In this neatly color-coded and detailed graphic, Information Architects Japan has located the top 200 Web sites worldwide—including everything from Google to Wikipedia to BoingBoing to Fake Steve Jobs—and mapped them to match the Tokyo subway system. Each train line is color-coded by genre, and the "forecast" shows potential for growth and success based on their research. The digits on the bottom right signify whether they're Web 1.0, 2.0, or 3.0. I could sit here and analyze this map forever, but lucky for me, the makers of the map have done this already. An excerpt from their Web site:
- Google has moved from Shibuya, a humming place for young people, to Shinjuku, a suspicious, messy, Yakuza-controlled, but still a pretty cool place to hang out (Golden Gaya).
- Youtube has conquered Shibuya.
- Microsoft has moved to Ikebukuro, if you know what I mean.
- Yahoo is in Ueno, a nice place but nothing going on there.

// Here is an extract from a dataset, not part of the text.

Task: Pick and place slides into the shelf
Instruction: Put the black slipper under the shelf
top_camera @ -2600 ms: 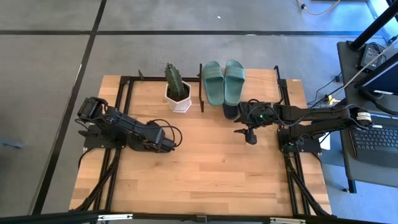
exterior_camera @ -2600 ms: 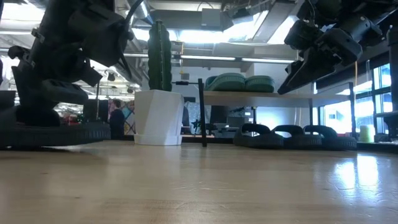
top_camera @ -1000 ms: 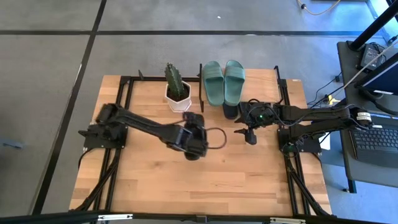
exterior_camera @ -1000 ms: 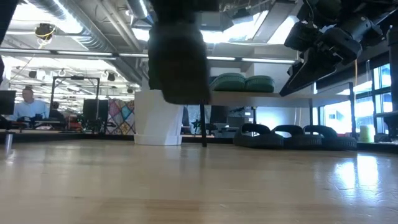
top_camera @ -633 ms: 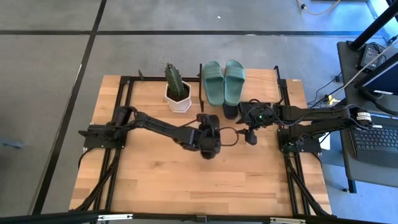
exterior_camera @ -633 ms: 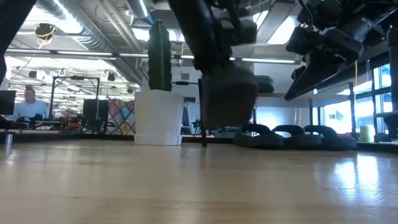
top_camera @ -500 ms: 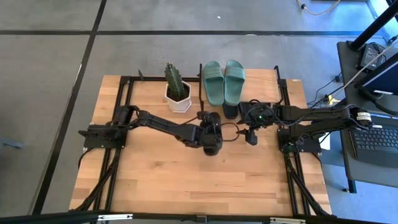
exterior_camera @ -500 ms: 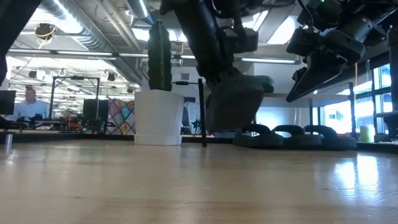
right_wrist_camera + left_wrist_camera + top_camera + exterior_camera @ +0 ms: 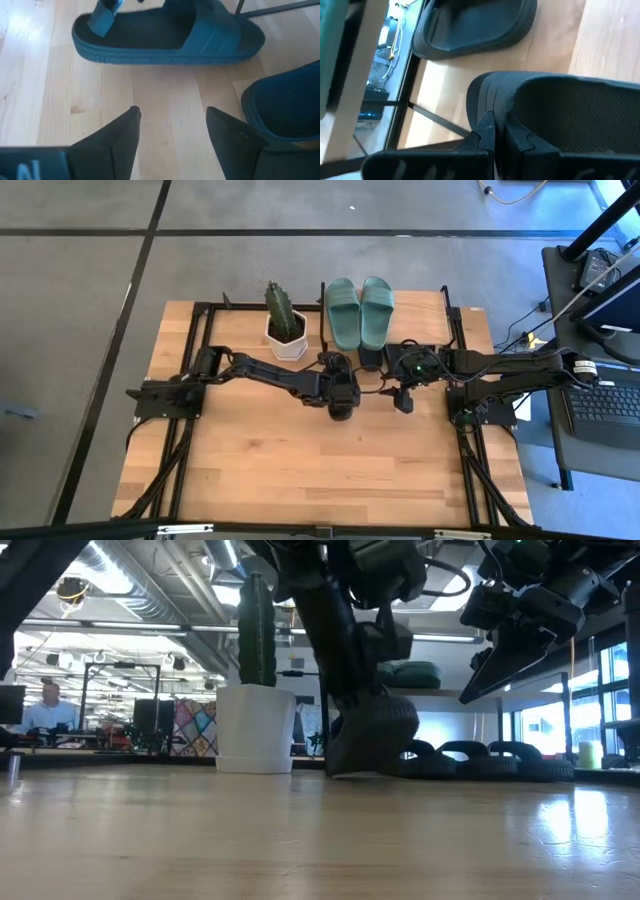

- Wikipedia now is in Shimbashi, the place for the square and hard-headed Salaryman, like the Wikipedia watchdogs.
- The Chinese line runs parallel to the “share line” which starts with the main pirates…
- Paper info designer Tufte is right below the Federated Media, right before joining with the interactive information design circle in a 90 degree angle.
- “You” are in the Emperor’s palace, in the center of the network.